TASK —
Print the listing below again. Change nothing.
_ _ _ _ _ _ _
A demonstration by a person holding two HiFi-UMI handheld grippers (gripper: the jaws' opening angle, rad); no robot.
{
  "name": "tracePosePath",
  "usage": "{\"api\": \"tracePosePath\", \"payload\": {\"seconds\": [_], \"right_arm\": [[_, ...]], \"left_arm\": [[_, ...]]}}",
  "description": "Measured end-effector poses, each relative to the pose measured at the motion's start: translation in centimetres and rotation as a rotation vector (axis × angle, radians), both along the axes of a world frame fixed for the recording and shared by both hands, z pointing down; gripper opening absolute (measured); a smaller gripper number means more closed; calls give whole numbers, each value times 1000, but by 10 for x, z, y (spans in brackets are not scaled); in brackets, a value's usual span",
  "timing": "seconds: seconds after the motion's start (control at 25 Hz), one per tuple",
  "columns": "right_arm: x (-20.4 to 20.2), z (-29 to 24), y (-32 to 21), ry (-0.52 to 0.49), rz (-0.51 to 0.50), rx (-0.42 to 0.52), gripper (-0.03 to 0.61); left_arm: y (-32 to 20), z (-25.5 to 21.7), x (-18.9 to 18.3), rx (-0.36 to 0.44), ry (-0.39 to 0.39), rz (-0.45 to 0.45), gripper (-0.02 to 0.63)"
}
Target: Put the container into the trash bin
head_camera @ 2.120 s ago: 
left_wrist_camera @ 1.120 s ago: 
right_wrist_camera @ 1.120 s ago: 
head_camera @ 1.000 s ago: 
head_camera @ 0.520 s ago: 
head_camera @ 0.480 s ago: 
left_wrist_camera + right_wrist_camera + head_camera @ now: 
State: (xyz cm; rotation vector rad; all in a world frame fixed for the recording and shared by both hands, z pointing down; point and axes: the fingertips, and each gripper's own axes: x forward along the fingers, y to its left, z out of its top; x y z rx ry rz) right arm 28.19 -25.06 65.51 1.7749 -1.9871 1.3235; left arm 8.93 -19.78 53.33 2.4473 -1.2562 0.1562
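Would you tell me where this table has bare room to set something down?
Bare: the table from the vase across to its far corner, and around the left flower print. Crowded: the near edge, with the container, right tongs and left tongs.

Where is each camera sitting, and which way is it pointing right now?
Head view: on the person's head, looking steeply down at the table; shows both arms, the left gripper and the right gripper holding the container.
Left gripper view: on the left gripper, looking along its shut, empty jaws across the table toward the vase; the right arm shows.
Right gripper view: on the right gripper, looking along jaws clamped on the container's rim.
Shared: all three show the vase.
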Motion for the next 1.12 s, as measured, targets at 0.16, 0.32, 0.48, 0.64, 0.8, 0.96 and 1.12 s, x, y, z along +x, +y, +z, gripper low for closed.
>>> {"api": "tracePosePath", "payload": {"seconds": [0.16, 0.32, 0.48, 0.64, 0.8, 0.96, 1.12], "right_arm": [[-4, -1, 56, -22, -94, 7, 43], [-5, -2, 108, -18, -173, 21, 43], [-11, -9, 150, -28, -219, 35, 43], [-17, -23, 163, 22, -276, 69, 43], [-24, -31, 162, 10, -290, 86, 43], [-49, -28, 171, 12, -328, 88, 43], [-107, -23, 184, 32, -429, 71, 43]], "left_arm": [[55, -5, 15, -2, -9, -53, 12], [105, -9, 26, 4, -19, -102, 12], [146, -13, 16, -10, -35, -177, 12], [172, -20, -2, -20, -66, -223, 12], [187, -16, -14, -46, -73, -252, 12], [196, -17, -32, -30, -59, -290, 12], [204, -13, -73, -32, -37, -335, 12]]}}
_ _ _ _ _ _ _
EXPECTED OUTPUT —
A demonstration by a person holding two HiFi-UMI handheld grippers (gripper: the jaws' opening angle, rad); no robot.
{
  "name": "tracePosePath",
  "usage": "{\"api\": \"tracePosePath\", \"payload\": {\"seconds\": [_], \"right_arm\": [[_, ...]], \"left_arm\": [[_, ...]]}}",
  "description": "Measured end-effector poses, each relative to the pose measured at the motion's start: translation in centimetres and rotation as a rotation vector (axis × angle, radians), both along the axes of a world frame fixed for the recording and shared by both hands, z pointing down; gripper opening absolute (measured); a smaller gripper number means more closed; calls give whole numbers, each value times 1000, but by 10 for x, z, y (spans in brackets are not scaled); in brackets, a value's usual span",
  "timing": "seconds: seconds after the motion's start (control at 25 Hz), one per tuple",
  "columns": "right_arm: x (-20.4 to 20.2), z (-29 to 24), y (-32 to 21), ry (-0.52 to 0.49), rz (-0.51 to 0.50), rx (-0.42 to 0.52), gripper (-0.03 to 0.61); left_arm: y (-32 to 20), z (-25.5 to 21.7), x (-18.9 to 18.3), rx (-0.36 to 0.44), ry (-0.39 to 0.39), rz (-0.45 to 0.45), gripper (-0.02 to 0.63)"
}
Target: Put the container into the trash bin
head_camera @ 2.120 s ago: 
left_wrist_camera @ 1.120 s ago: 
right_wrist_camera @ 1.120 s ago: 
head_camera @ 1.000 s ago: 
head_camera @ 0.520 s ago: 
head_camera @ 0.480 s ago: 
left_wrist_camera + right_wrist_camera + head_camera @ now: 
State: (xyz cm; rotation vector rad; all in a world frame fixed for the recording and shared by both hands, z pointing down; point and axes: the fingertips, and each gripper's own axes: x forward along the fingers, y to its left, z out of its top; x y z rx ry rz) right arm 28.19 -25.06 65.51 1.7749 -1.9871 1.3235; left arm 8.93 -19.78 53.33 2.4473 -1.2562 0.1562
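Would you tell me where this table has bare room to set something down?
Bare: the table from the vase across to its far corner, and around the left flower print. Crowded: the near edge, with the container, right tongs and left tongs.

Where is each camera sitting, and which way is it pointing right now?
Head view: on the person's head, looking steeply down at the table; shows both arms, the left gripper and the right gripper holding the container.
Left gripper view: on the left gripper, looking along its shut, empty jaws across the table toward the vase; the right arm shows.
Right gripper view: on the right gripper, looking along jaws clamped on the container's rim.
Shared: all three show the vase.
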Motion for the next 1.12 s, as measured, targets at 0.16, 0.32, 0.48, 0.64, 0.8, 0.96 and 1.12 s, x, y, z along +x, +y, +z, gripper low for closed.
>>> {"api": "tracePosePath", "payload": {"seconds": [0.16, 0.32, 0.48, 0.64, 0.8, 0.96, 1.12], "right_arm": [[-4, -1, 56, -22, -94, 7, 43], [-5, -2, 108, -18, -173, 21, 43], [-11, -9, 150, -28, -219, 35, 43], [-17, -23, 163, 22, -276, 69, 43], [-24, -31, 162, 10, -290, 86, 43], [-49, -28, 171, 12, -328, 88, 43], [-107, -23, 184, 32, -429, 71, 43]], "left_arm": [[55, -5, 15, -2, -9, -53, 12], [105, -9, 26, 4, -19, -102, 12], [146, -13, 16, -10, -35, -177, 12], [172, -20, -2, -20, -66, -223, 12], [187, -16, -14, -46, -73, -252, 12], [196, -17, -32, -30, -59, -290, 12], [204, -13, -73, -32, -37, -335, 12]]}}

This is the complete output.